__Directions__:
Only these lines of the data below are wanted: the one with "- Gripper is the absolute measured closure", the one with "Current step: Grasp", and any lines between them, each repeated exactly.

◇ ◇ ◇ ◇

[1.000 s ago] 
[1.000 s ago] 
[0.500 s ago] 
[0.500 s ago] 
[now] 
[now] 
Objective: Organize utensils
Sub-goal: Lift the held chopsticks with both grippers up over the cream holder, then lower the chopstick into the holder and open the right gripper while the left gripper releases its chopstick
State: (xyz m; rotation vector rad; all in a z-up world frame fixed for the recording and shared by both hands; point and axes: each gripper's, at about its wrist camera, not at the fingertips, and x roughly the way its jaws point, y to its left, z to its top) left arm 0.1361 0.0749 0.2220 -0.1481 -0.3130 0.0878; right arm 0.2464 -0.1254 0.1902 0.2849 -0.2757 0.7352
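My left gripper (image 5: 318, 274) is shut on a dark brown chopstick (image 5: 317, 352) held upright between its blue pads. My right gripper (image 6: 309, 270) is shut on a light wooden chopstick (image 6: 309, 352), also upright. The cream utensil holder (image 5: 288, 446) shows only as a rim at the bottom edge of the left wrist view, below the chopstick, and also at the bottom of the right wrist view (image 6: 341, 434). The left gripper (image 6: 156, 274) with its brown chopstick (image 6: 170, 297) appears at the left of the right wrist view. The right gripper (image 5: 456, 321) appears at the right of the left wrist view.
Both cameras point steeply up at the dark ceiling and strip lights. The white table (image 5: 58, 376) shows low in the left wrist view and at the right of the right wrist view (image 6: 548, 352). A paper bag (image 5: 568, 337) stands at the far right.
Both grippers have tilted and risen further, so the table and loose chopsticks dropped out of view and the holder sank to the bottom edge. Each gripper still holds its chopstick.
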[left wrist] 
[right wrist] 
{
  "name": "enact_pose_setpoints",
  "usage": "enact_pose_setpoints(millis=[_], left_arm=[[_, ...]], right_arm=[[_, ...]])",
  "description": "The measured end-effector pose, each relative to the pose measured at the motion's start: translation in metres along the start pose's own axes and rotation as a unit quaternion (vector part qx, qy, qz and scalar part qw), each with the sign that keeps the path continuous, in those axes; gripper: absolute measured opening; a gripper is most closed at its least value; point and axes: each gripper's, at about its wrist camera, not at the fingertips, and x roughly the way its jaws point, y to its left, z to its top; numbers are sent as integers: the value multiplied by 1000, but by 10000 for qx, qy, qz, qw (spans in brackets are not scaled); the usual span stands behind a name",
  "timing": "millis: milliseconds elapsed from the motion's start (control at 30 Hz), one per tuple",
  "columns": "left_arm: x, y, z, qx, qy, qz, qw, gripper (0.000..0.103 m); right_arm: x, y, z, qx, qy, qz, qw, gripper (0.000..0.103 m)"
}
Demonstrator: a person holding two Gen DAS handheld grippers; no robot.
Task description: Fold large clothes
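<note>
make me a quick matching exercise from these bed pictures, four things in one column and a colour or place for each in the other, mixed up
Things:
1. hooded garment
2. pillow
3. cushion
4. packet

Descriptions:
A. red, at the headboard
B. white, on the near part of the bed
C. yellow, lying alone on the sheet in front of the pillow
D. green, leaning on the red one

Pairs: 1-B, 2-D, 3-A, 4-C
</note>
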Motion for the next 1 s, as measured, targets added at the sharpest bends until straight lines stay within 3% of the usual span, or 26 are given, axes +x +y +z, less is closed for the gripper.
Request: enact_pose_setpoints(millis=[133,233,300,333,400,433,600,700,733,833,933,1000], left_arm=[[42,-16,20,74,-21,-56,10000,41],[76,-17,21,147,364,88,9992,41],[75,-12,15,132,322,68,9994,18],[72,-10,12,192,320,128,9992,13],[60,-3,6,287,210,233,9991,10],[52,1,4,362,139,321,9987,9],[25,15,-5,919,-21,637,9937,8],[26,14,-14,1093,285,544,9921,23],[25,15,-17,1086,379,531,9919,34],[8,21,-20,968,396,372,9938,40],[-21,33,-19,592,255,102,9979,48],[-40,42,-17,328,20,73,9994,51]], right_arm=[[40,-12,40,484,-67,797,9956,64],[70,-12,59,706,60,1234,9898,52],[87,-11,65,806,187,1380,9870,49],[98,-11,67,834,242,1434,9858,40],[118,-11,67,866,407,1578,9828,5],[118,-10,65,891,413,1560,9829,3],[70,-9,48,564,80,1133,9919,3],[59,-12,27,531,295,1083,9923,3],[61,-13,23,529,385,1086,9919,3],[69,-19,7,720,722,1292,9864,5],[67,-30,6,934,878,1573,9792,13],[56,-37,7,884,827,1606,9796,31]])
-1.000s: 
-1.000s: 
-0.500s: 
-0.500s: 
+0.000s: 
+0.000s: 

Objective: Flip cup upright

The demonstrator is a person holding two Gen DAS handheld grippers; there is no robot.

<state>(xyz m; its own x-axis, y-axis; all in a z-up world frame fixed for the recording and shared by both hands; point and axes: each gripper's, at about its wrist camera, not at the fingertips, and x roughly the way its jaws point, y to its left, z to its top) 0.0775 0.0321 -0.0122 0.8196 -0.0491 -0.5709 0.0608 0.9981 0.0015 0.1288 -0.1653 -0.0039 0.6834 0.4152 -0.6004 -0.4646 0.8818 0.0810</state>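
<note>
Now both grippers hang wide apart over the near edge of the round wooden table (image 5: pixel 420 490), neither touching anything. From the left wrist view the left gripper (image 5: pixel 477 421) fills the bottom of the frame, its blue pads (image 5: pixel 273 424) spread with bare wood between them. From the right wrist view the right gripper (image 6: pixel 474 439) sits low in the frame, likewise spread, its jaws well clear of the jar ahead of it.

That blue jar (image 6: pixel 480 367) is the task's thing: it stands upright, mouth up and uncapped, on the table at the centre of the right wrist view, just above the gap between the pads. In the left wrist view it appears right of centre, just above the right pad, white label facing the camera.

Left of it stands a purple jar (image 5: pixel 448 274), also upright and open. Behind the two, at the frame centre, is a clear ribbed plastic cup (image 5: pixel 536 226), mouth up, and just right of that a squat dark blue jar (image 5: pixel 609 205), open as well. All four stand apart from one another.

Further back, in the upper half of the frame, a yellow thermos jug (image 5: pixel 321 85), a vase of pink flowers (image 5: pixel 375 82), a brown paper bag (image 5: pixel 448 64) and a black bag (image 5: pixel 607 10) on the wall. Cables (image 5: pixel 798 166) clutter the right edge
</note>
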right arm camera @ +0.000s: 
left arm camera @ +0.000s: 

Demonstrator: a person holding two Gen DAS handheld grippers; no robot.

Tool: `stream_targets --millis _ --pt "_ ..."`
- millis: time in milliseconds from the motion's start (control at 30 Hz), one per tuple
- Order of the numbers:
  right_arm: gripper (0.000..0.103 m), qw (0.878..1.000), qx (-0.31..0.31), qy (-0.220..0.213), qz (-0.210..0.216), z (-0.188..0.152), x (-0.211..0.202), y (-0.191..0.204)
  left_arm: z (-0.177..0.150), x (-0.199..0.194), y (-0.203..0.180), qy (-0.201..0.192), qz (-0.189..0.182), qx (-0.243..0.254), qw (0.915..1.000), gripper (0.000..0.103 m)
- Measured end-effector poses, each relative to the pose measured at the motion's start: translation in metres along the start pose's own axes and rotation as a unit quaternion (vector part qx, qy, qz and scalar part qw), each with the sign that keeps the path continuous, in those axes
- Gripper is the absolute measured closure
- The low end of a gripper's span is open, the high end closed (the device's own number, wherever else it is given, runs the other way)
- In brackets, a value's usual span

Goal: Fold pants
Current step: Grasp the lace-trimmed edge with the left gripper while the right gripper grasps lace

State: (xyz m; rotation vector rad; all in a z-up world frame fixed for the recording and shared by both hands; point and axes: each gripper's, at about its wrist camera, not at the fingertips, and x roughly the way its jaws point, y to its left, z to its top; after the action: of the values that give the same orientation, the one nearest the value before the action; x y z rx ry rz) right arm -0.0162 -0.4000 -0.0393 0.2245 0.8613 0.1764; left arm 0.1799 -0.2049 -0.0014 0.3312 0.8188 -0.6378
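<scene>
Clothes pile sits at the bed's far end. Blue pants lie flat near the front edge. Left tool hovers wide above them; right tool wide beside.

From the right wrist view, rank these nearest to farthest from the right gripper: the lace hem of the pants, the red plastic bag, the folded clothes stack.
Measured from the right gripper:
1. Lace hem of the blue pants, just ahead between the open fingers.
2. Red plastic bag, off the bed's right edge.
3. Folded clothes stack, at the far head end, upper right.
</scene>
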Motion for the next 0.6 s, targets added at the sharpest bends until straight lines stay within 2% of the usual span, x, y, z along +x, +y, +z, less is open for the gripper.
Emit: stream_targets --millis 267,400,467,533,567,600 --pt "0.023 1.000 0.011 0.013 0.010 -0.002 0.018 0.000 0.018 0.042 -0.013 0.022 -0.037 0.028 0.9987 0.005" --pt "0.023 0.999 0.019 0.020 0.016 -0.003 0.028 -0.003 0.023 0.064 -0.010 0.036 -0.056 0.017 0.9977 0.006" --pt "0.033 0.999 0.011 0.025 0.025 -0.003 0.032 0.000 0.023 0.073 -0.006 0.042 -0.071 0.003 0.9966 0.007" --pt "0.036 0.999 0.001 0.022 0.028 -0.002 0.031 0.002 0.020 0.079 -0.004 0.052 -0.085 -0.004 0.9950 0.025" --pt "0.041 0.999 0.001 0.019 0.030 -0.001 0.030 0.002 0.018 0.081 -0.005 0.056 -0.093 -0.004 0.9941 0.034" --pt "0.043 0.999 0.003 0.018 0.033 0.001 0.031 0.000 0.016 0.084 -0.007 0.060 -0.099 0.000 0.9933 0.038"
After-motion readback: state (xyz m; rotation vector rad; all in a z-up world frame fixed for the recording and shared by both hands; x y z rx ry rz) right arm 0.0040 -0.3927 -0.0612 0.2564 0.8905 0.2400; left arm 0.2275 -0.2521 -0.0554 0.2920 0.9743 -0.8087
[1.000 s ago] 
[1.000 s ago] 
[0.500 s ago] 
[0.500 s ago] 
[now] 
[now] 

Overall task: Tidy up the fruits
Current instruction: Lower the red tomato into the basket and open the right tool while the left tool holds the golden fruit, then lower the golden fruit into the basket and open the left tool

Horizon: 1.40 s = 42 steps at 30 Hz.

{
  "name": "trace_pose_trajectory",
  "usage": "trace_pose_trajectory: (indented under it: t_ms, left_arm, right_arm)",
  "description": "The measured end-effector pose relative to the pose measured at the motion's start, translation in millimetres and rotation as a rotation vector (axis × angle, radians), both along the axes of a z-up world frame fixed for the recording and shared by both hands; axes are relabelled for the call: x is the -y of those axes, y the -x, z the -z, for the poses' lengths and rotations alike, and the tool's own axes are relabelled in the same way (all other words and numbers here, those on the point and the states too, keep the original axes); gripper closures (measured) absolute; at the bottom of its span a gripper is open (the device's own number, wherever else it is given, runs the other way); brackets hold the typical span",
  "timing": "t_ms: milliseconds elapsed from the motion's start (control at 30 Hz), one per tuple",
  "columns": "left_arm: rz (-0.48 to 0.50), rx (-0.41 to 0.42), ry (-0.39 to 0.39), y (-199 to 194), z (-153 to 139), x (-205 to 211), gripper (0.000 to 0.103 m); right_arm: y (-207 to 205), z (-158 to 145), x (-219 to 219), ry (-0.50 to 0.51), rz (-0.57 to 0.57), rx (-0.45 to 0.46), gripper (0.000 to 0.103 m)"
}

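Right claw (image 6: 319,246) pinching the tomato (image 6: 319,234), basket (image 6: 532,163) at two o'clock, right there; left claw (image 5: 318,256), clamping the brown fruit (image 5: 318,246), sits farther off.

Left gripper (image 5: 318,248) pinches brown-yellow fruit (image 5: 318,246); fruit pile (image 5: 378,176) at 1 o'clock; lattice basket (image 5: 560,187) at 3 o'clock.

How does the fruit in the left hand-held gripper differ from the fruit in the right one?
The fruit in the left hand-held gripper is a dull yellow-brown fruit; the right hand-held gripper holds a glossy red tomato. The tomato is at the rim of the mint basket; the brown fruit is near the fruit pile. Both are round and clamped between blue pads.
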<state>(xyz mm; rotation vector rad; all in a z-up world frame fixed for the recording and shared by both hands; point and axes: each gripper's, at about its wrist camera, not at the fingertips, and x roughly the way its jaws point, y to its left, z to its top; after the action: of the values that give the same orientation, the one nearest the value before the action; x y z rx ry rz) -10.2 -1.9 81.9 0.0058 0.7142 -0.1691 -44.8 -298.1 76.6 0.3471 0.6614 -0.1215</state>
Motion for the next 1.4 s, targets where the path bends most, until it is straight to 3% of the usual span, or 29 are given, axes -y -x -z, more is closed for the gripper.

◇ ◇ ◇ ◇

__Exercise output__:
- Gripper is the absolute measured closure
- The low end of a gripper's span is open, the high end closed (the device's own number, wherever else it is given, runs the other way)
- In brackets, a value's usual span

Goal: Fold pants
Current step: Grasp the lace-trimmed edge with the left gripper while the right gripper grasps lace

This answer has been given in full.